A Network Pharmacology Approach to Explore the Mechanism of HuangZhi YiShen Capsule for Treatment of Diabetic Kidney Disease

Xue-Feng Zhou; Wei-E Zhou; Wen-Jing Liu; Min-Jing Luo; Xia-Qing Wu; Ying Wang; Peng Liu; Yu-Min Wen; Jia-Lin Li; Ting-Ting Zhao; Hao-Jun Zhang; Hai-Ling Zhao; Ping Li

doi:10.2478/jtim-2021-0020

A Network Pharmacology Approach to Explore the Mechanism of HuangZhi YiShen Capsule for Treatment of Diabetic Kidney Disease

J Transl Int Med. 2021 Jun 18;9(2):98-113. doi: 10.2478/jtim-2021-0020. eCollection 2021 Jun.

Authors

Xue-Feng Zhou^{1

2}, Wei-E Zhou^{2

3}, Wen-Jing Liu¹, Min-Jing Luo^{1

2}, Xia-Qing Wu⁴, Ying Wang^{1

2}, Peng Liu², Yu-Min Wen², Jia-Lin Li^{1

2}, Ting-Ting Zhao², Hao-Jun Zhang², Hai-Ling Zhao², Ping Li²

Affiliations

¹ Beijing University of Chinese Medicine, Beijing100029, China.
² Beijing Key Laboratory for Immune-Mediated Inflammatory Diseases, Institute of Clinical Medical Sciences, China-Japan Friendship Hospital, Beijing100029, China.
³ Graduate School of Peking Union Medical College, Chinese Academy of Medical Sciences and Peking Union Medical College, Beijing100730, China.
⁴ Faculty of Life Science and Medicine, Northwest University, No. 229 Taibai North Road, Xi'an, Shaanxi710069, China.

Abstract

Background and objective: HuangZhi YiShen Capsule (HZYS) is a Chinese patent herbal drug that protects kidney function in diabetic kidney disease (DKD) patients. However, the pharmacologic mechanisms of HZYS remain unclear. This study would use network pharmacology to explore the pharmacologic mechanisms of HZYS.
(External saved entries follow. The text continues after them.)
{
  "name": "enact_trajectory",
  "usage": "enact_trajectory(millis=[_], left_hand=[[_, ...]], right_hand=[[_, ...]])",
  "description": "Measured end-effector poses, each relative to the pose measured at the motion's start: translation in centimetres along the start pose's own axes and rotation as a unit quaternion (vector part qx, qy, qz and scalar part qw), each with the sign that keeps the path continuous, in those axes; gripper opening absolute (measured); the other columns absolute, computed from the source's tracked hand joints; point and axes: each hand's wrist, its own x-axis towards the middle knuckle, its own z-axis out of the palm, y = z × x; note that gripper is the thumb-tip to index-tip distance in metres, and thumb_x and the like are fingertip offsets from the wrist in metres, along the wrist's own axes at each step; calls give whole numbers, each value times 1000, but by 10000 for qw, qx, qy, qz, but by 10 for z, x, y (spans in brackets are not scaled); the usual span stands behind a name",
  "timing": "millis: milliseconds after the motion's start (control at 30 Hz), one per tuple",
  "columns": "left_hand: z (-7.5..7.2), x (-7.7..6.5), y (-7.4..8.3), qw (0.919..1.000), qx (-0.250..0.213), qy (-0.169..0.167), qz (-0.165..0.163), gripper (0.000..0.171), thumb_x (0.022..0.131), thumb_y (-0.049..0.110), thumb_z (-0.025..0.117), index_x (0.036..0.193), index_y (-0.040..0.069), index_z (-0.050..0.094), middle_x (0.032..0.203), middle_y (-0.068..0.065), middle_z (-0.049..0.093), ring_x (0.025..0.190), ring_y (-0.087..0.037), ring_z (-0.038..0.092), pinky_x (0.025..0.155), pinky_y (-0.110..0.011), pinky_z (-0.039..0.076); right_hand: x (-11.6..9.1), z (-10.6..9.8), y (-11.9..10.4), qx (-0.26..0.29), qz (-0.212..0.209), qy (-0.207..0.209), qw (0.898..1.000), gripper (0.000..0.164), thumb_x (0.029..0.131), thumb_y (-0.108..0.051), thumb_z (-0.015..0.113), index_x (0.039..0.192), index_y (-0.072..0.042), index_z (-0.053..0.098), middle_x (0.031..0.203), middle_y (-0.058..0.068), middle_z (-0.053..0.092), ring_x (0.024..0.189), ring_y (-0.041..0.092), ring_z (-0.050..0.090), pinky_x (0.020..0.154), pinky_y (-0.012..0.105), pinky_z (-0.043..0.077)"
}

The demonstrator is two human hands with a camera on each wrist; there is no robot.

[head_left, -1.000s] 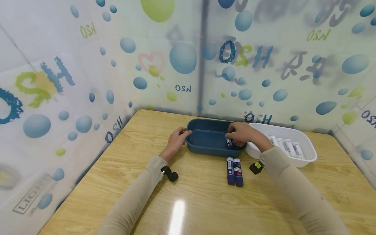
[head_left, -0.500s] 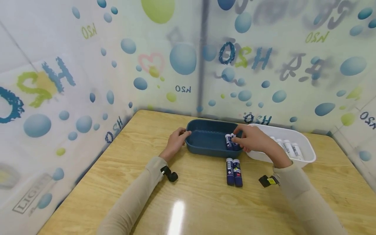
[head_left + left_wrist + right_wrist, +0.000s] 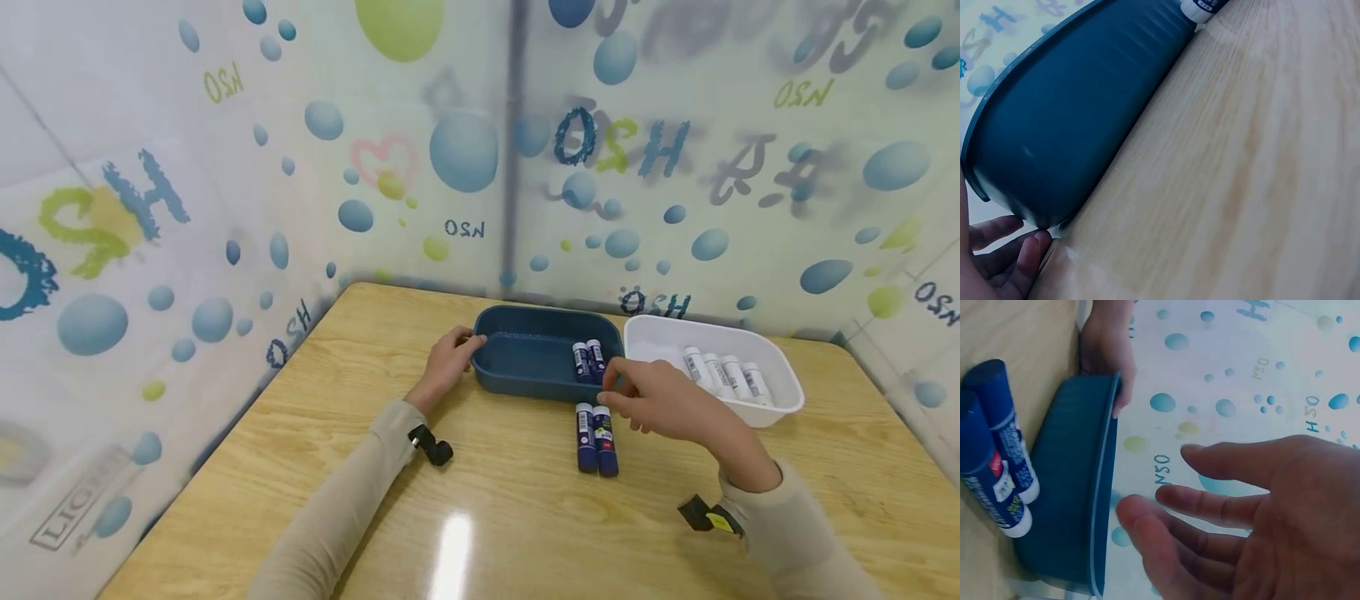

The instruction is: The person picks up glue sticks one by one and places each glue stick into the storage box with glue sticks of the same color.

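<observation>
My left hand (image 3: 447,362) grips the left end of a dark blue plastic bin (image 3: 525,385), its thumb over the rim and the other fingers against the outer wall. Two blue glue sticks (image 3: 588,362) with white ends lie side by side at the bin's right end. In front of the bin another pair of blue glue sticks (image 3: 596,446) lies on the table. Above the table, just right of that pair, my right hand (image 3: 663,400) holds nothing; its fingers are loosely bent, thumb apart from fingertips in the right wrist view (image 3: 1260,512).
A white bin (image 3: 652,337) stands against the blue bin's right end, with several white tubes (image 3: 722,377) lying inside. Behind both bins rises a patterned wall covering (image 3: 465,250). The wooden table (image 3: 510,500) extends toward me.
My right hand has let go of a glue stick inside the blue bin and come out over the rim, toward me and to the right. My left hand stays on the bin.
</observation>
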Motion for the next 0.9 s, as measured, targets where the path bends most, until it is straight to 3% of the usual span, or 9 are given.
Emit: enact_trajectory(millis=[267, 467, 900], left_hand=[[0, 1, 0, 10000, -11, 24, -57, 39, 102, 43, 59, 127, 13, 66, 107, -10, 69, 74, -20, 57, 70, -30, 49], [0, 0, 0, 9999, -49, 9, -87, 38, 102, 43, 59, 125, 13, 66, 104, -9, 68, 74, -20, 56, 70, -31, 49], [0, -1, 0, 9999, -44, -33, -130, 40, 102, 43, 59, 129, 13, 65, 109, -10, 68, 77, -21, 58, 71, -31, 49]], right_hand=[[0, 17, 13, 20, 500, -565, 9971, 39, 99, -33, 70, 124, -4, 61, 84, 7, 70, 65, 17, 63, 60, 32, 54], [4, 27, 21, -83, 933, -727, 9929, 51, 95, -36, 74, 133, -6, 58, 85, 6, 69, 67, 18, 64, 61, 32, 57], [11, 41, 27, -131, 1138, -852, 9898, 58, 97, -36, 73, 142, -7, 52, 82, 5, 64, 68, 18, 62, 61, 33, 54]])
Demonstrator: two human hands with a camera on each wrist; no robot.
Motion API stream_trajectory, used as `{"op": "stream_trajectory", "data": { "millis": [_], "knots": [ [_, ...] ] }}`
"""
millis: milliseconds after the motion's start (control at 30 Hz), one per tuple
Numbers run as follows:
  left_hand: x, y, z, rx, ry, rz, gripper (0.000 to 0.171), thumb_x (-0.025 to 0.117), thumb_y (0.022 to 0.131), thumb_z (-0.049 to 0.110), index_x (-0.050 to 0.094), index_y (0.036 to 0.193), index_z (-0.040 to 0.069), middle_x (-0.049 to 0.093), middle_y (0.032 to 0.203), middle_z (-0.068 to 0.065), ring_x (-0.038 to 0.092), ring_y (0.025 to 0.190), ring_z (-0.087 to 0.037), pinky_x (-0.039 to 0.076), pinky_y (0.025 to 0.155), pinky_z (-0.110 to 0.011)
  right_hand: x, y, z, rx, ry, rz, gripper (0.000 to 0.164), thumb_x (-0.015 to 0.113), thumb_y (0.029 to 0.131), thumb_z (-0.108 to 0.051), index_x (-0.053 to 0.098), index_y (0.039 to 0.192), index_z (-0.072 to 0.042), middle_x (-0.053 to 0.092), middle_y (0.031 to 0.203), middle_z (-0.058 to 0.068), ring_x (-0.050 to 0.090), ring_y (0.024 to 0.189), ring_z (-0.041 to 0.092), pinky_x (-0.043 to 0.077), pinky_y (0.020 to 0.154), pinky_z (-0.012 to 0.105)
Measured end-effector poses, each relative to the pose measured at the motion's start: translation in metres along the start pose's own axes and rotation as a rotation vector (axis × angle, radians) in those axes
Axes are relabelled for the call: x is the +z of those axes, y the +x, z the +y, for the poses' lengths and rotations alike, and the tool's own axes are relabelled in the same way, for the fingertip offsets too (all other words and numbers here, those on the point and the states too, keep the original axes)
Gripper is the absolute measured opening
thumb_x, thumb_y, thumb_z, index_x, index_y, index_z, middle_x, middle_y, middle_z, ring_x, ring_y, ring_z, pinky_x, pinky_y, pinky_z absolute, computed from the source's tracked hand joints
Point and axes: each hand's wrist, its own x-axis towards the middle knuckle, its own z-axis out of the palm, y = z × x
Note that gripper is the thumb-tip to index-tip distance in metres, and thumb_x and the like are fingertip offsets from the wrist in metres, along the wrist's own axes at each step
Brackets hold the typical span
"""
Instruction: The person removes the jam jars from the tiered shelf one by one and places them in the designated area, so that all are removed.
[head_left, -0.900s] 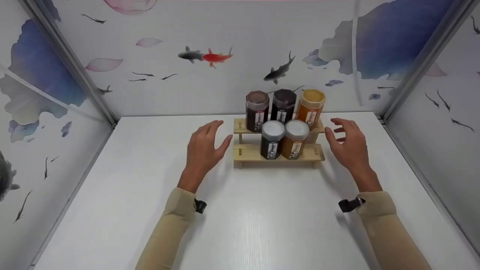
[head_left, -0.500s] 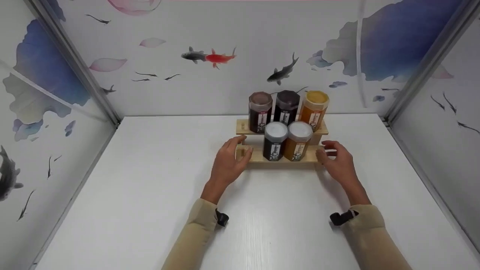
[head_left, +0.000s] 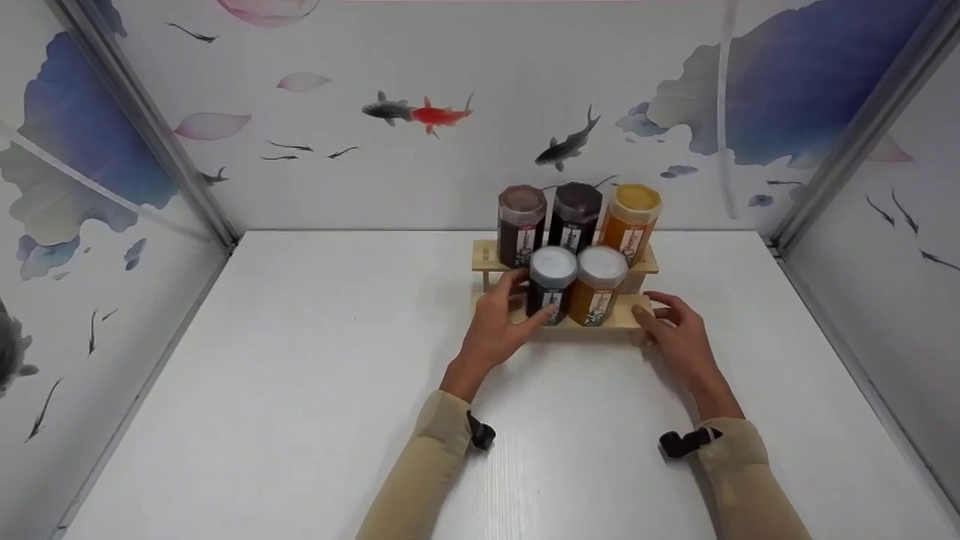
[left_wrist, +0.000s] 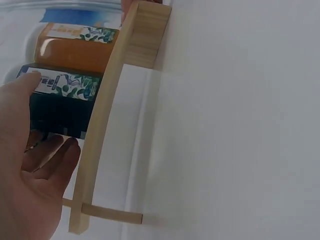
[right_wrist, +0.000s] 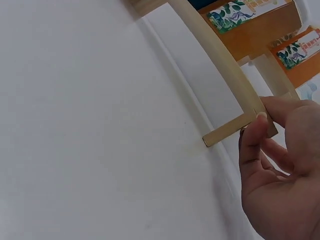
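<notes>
A two-tier wooden rack (head_left: 628, 309) bears several jars. On its lower step stand a dark jar (head_left: 553, 285) and an amber jar (head_left: 602, 281), both with white lids. My left hand (head_left: 491, 322) holds the dark jar from the left, thumb on its front label and fingers round its left side; the left wrist view shows the jar's base at the shelf. With thumb and fingers, my right hand (head_left: 681, 330) pinches the right end of the lower step, also seen beside the rack leg (right_wrist: 227, 130) in the right wrist view.
Behind on the upper step are a brown-lidded jar (head_left: 520, 225), a dark-lidded jar (head_left: 576, 217) and a yellow-lidded jar (head_left: 634, 221). The white table (head_left: 322, 337) ends at a back wall (head_left: 420, 180) painted with fish; side walls stand left and right.
Both hands have come down to the rack's lower step. My left hand then moved right onto the dark jar, while the right took hold of the step's right end.
</notes>
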Motion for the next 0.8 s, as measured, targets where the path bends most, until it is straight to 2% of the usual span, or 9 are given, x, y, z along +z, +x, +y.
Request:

Methods: Chemical constituents of HZYS were obtained through the Traditional Chinese Medicine Systems Pharmacology Database (TCMSP) and literature search. Potential targets of HZYS were identified by using the TCMSP and the SwissTarget Prediction databases. DKD-related target genes were collected by using the Online Mendelian Inheritance in Man, Therapeutic Target Database, GeneCards, DisGeNET, and Drugbank databases. Gene ontology (GO) and Kyoto Encyclopedia of Genes and Genomes (KEGG) pathway enrichment analyses were carried out to further explore the mechanisms of HZYS in treating DKD. Molecular docking was conducted to verify the potential interactions between the prime compounds and the hub genes.
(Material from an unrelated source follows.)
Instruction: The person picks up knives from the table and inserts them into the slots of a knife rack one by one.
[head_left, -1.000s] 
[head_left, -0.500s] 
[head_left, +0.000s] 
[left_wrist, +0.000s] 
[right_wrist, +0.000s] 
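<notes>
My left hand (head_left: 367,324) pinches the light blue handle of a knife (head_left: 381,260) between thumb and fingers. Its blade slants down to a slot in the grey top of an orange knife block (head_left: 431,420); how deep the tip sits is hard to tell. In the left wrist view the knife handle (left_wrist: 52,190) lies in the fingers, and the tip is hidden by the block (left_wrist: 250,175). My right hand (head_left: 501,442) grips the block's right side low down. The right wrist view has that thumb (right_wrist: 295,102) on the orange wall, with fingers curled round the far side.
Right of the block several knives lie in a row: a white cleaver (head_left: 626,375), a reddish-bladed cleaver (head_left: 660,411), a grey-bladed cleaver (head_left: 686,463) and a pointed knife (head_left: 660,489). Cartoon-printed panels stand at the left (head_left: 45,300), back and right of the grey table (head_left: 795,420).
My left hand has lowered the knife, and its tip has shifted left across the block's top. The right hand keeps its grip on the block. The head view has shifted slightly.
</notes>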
Results: 179 active compounds and 620 target genes were obtained, and 571 common targets were considered potential therapeutic targets. The top 10 main active compounds of HZYS were heparin, quercetin, kaempferol, luteolin, methyl14-methylpentadecanoate, methyl (Z)-11-hexadecenoate, 17-hydroxycorticosterone, 4-pregnene-17α, 20β, 21-triol-3, 11-dione, wogonin, and hydroxyecdysone. Hub signaling pathways by which HZYS treating DKD were PI3K-Akt, MAPK, AGE-RAGE in diabetic complications, TNF, and apoptosis. The top 10 target genes associated with these pathways were IL6, MAPK1, AKT1, RELA, BCL2, JUN, MAPK3, MAP2K1, CASP3, and TNF. Quercetin and Luteolin were verified to have good binding capability with the hub potential targets IL6, MAPK1, AKT1 through molecular docking.

Conclusion: HZYS appeared to treat DKD by regulating the inflammatory, oxidative stress, apoptotic, and fibrosis signaling pathways. This study provided a novel perspective for further research of HZYS.

Keywords: HuangZhi YiShen Capsule; diabetic kidney disease; molecular docking; network pharmacology.